There is an optical surveillance add-on for JLENS, but it's supposedly not on the Washington area blimp.
It's surprising this is going up now. I would have expected something like this to have been deployed around November 2001.
Old tech designed to protect the President, very likely.
A 2013 test confirmed the ability to track short-range ballistic missiles in their boost phase.
If a Nuke is to hit Washington DC, we'll want to make sure that the President is warned in time and can enter his nuclear bunker.
That said, "Captain America 2: The Winter Soldier" just came out, so people are probably thinking this is some sort of auto-kill sky cannon mounted on Helicarriers for the purpose of suppressing the US Population.
What kind of a short-range nuke is going to hit Washington, DC? If it was installed in Seoul, South Korea then maybe, but not DC. There is already a large system in place to detect long-range ICBMs.
This looks roughly down from about 10k feet. For a midcourse or terminal ballistic missile, you want to be looking up, like the cobra dane radars or THAAD or patriot batteries. To find the launch, we rely on infrared satellite sensors like cobra brass, and use radar to track. But again, this would be inappropriate, and other radars would be used.
>we'll want to make sure that the President is warned in time
WHY? How about warning whole population?
This always amazed me about US. President is not a god, he is just a function, there is a hierarchy of replacements. Why do you keep making one man above all citizens?
It is unlikely that the US can defend from an ICBM, although if warned in time, the President can survive and then command a retaliatory strike.
US President is probably the weakest world leader by far. He's extremely constrained by Congress, and can't even negotiate a treaty without Congress breathing down his back.
But in a war situation... which a nuclear strike would definitely be... the first priority is to keep the Commander-in-Chief alive so that he can organize the counter-assault. That is his job after all.
Tempting a decapitation strike makes a bigger attack more likely.

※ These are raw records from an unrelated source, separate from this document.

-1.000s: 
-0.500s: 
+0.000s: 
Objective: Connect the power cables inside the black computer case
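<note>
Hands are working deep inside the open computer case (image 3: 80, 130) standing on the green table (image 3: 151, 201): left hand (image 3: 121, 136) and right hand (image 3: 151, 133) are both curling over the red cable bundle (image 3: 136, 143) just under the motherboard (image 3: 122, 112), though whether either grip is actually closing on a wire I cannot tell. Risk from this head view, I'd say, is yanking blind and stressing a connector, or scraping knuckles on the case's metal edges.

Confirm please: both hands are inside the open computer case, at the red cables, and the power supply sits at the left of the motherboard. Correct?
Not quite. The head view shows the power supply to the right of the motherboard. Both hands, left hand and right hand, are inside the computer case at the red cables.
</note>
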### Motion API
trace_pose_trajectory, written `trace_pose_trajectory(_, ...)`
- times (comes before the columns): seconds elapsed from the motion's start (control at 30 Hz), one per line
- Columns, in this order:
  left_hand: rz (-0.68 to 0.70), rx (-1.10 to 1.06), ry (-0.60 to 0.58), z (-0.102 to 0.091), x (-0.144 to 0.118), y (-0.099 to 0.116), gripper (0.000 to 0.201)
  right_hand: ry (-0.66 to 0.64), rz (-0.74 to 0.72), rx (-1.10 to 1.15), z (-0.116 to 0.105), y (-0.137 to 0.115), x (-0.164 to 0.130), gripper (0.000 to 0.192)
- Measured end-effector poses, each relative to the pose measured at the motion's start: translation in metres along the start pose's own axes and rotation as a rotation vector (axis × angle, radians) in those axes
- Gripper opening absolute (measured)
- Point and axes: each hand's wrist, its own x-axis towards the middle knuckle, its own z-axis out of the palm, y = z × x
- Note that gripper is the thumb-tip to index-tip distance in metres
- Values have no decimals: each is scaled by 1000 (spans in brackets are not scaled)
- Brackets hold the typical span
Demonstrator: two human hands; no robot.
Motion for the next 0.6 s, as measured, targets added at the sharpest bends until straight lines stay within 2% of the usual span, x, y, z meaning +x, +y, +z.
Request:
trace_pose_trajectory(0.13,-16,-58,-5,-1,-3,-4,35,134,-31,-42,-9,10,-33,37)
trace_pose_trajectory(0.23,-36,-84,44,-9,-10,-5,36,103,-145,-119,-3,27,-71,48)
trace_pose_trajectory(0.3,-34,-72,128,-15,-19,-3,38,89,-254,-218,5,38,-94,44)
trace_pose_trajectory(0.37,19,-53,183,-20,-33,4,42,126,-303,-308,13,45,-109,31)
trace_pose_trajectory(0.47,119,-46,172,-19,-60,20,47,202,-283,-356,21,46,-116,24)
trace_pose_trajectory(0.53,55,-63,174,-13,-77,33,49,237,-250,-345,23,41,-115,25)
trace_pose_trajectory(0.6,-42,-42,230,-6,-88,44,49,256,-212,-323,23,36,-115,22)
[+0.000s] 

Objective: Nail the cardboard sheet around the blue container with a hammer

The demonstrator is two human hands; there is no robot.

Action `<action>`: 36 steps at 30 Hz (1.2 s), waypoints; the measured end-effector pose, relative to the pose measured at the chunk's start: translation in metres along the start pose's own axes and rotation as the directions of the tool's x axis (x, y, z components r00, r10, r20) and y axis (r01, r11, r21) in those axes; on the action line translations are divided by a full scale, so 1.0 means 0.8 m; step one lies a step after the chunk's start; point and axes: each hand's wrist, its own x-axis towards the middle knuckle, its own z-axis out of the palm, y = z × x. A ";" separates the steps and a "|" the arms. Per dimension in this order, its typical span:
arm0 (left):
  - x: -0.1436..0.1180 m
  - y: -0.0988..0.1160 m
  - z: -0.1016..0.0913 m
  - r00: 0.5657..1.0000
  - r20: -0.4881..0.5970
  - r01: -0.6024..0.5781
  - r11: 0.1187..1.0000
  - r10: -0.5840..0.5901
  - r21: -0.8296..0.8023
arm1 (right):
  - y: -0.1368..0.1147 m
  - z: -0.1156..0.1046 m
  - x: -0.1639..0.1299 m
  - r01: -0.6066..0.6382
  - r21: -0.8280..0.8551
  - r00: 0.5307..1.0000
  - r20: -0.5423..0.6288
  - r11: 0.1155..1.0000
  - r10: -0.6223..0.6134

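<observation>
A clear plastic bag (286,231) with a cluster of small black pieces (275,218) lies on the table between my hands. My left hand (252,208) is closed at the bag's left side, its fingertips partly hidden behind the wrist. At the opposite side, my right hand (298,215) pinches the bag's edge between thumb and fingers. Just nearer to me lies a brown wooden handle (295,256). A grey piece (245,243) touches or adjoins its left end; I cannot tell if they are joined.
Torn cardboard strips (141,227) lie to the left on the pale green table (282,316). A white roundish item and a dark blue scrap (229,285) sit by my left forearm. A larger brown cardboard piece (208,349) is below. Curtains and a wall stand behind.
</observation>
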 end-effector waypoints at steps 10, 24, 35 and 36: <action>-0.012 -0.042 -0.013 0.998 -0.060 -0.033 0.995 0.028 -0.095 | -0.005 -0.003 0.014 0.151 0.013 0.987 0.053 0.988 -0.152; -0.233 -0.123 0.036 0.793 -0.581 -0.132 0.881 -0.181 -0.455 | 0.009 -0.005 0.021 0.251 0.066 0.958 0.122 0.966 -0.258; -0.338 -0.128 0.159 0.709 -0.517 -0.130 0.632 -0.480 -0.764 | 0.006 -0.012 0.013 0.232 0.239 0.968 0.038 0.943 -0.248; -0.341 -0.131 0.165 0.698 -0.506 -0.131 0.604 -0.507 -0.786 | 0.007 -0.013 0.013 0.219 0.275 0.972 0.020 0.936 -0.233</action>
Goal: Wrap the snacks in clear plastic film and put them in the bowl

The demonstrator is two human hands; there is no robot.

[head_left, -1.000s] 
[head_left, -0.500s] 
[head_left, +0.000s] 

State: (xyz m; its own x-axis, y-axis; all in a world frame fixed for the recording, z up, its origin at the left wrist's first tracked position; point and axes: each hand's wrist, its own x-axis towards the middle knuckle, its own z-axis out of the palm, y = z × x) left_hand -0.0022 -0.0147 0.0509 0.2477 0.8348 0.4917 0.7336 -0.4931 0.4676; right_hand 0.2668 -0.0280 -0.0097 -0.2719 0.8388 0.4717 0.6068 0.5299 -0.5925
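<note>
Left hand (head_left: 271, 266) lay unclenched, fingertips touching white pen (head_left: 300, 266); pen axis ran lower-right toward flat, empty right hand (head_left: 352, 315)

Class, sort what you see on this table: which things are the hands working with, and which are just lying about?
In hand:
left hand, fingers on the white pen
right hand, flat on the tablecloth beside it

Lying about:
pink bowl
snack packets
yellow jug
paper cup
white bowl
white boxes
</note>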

Sure, the President as Commander and Chief can be replaced, but there could be a lot of confusion and time taken in the process, especially if many of the people in the hierarchy are also killed or otherwise indisposed.
Does President Biden sound pleasant to you?
How about President Boehner?
With that aside, a presidential death, homicide or otherwise, would be extremely jarring to the US population. Ask anyone who was alive when JFK got shot. And plus, if there ever is a major national crisis, we would need a strong leader with a strong mandate, not someone who just stepped in because the one before perished in said crisis.
>There is an optical surveillance add-on for JLENS, but it's supposedly not on the Washington area blimp.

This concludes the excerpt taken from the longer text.